Le gouvernement de Yoon s’est abstenu d’intervenir dans les activités de ces militants, qui sont principalement des transfuges nord-coréens. Il a même cité une décision de la Cour constitutionnelle de 2023 qui a déclaré que ces actions étaient protégées par la liberté d’expression.
Dans le même temps, l’approche de Yoon consistera à préserver les valeurs qui font de la Corée du Sud une nation « libre » et à en faire les principes directeurs d’une Corée unifiée. Il s’agit notamment de la démocratie libérale, de l’économie de marché et du respect des droits de l’homme.
Jusqu’à présent, la Corée du Nord n’a pas réagi à l’annonce de Yoon-hye. Ce silence est assez inhabituel, car Pyongyang répond presque toujours immédiatement – et négativement – aux propositions de réunification de Séoul.
Ce que veut la Corée du Sud
Séoul a un double objectif. D’une part, il espère que grâce à un meilleur accès aux informations extérieures, davantage de Nord-Coréens aspireront à vivre au Sud, ce qui augmentera le nombre de tentatives de défection à travers la frontière.
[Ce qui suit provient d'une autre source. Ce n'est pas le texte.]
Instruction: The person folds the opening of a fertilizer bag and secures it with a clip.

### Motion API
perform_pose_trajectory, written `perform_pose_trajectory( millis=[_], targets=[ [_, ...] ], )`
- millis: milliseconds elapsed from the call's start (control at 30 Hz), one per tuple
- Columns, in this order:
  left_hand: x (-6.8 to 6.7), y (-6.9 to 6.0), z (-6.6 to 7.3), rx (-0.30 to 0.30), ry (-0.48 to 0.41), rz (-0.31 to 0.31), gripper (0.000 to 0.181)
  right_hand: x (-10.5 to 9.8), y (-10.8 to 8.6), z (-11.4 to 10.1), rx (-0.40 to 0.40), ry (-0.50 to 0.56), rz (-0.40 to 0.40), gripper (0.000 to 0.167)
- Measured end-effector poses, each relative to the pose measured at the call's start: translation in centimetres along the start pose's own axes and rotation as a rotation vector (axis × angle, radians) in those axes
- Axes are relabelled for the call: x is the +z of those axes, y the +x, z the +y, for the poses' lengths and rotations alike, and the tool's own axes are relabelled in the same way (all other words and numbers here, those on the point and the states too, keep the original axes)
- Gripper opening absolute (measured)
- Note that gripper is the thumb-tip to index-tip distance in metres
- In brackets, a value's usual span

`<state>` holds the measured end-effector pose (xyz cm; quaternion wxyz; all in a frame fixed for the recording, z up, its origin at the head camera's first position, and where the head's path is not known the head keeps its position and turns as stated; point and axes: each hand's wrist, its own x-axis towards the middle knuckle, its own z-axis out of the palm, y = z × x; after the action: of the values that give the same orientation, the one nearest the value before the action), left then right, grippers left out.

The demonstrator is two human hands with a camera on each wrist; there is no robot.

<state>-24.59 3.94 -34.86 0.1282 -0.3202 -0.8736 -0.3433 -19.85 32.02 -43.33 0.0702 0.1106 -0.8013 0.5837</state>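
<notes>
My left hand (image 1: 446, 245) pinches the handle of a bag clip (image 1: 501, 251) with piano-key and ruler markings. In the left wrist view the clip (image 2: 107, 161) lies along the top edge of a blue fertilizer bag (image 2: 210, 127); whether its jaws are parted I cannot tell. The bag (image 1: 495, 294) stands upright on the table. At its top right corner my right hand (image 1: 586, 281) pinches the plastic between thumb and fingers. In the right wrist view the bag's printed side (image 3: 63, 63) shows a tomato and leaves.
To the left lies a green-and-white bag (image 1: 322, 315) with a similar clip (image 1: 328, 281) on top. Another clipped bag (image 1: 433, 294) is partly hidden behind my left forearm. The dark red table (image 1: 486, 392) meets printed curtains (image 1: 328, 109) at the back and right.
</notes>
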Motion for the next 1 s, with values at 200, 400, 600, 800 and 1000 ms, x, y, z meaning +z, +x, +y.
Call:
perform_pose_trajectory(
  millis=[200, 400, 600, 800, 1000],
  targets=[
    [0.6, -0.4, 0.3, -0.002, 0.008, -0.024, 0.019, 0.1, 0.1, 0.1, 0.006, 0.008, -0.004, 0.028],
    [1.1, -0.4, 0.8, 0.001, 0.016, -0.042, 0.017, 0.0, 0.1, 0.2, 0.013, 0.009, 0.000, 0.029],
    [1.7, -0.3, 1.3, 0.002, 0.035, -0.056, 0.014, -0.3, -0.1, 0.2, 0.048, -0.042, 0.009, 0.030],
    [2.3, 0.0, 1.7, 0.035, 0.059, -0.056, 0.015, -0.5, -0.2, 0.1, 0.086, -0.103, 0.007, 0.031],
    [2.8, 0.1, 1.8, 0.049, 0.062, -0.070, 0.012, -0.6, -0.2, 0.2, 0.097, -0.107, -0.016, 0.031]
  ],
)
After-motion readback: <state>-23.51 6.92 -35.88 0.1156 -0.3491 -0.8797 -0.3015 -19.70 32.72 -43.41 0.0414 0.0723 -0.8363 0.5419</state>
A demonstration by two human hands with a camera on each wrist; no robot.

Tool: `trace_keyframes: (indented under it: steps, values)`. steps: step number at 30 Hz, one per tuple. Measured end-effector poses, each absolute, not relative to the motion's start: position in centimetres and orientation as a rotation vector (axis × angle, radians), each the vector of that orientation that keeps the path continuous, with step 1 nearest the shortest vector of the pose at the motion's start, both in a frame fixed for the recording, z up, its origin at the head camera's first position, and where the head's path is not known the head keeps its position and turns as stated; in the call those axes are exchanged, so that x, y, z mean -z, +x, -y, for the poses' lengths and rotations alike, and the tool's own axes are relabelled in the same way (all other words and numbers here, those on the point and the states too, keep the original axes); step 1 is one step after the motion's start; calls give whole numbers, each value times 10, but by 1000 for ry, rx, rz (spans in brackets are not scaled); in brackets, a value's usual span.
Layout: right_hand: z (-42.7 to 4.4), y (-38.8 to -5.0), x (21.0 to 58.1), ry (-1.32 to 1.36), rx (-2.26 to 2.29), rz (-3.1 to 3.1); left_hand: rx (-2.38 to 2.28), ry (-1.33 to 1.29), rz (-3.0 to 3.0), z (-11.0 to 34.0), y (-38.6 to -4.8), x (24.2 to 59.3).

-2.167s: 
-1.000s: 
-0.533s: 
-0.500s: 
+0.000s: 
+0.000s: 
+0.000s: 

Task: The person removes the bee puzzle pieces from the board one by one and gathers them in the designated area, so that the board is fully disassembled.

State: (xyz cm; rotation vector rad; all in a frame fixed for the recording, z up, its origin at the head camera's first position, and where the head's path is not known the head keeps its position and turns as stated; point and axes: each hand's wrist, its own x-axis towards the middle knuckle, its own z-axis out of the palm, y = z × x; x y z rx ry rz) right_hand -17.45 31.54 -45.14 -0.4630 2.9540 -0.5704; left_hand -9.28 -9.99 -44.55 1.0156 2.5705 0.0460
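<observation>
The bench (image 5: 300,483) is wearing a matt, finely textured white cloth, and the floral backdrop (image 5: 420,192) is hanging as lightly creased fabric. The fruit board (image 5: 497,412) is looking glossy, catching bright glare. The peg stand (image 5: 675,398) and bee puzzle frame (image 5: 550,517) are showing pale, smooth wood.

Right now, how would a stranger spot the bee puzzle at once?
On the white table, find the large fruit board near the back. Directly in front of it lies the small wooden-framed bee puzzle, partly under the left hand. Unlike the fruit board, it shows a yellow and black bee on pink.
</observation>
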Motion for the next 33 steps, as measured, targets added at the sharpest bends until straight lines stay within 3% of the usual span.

Le nombre de transfuges ayant réussi à rejoindre le Sud a considérablement diminué depuis 2020, après que la Corée du Nord a fermé ses frontières pendant la pandémie. Mais après l’assouplissement des contrôles aux frontières en 2023, le nombre annuel de transfuges parvenant au Sud a presque triplé pour atteindre 196. Récemment, le 20 août, l’armée de Séoul a annoncé avoir arrêté un soldat nord-coréen qui avait traversé la frontière – la deuxième défection en deux semaines.
Séoul estime en outre qu’un afflux d’informations pourrait conduire à un soulèvement populaire au Nord. Un tel soulèvement pourrait pousser le régime à céder et à accorder plus de liberté et de droits à sa population, ou à rompre.
Mais, à mon avis, ces scénarios ont peu de chances de se réaliser. Après tout, le contrôle strict exercé par Pyongyang sur les informations extérieures a jusqu’à présent permis au régime de survivre.
La nouvelle vision de Séoul pour l’unification est une provocation qui risque de ne pas être bien accueillie par Pyongyang. Elle pourrait même mettre en danger la vie des Nord-Coréens ordinaires en encourageant le régime de Kim à renforcer son contrôle de l’information.
L’engagement de Yoon à développer une nouvelle vision de l’unification coréenne remonte à plusieurs mois. En mars, le bureau présidentiel sud-coréen a annoncé son intention de mettre à jour la formule d’unification de la communauté nationale , qui constitue depuis 1994 la politique officielle d’unification du gouvernement.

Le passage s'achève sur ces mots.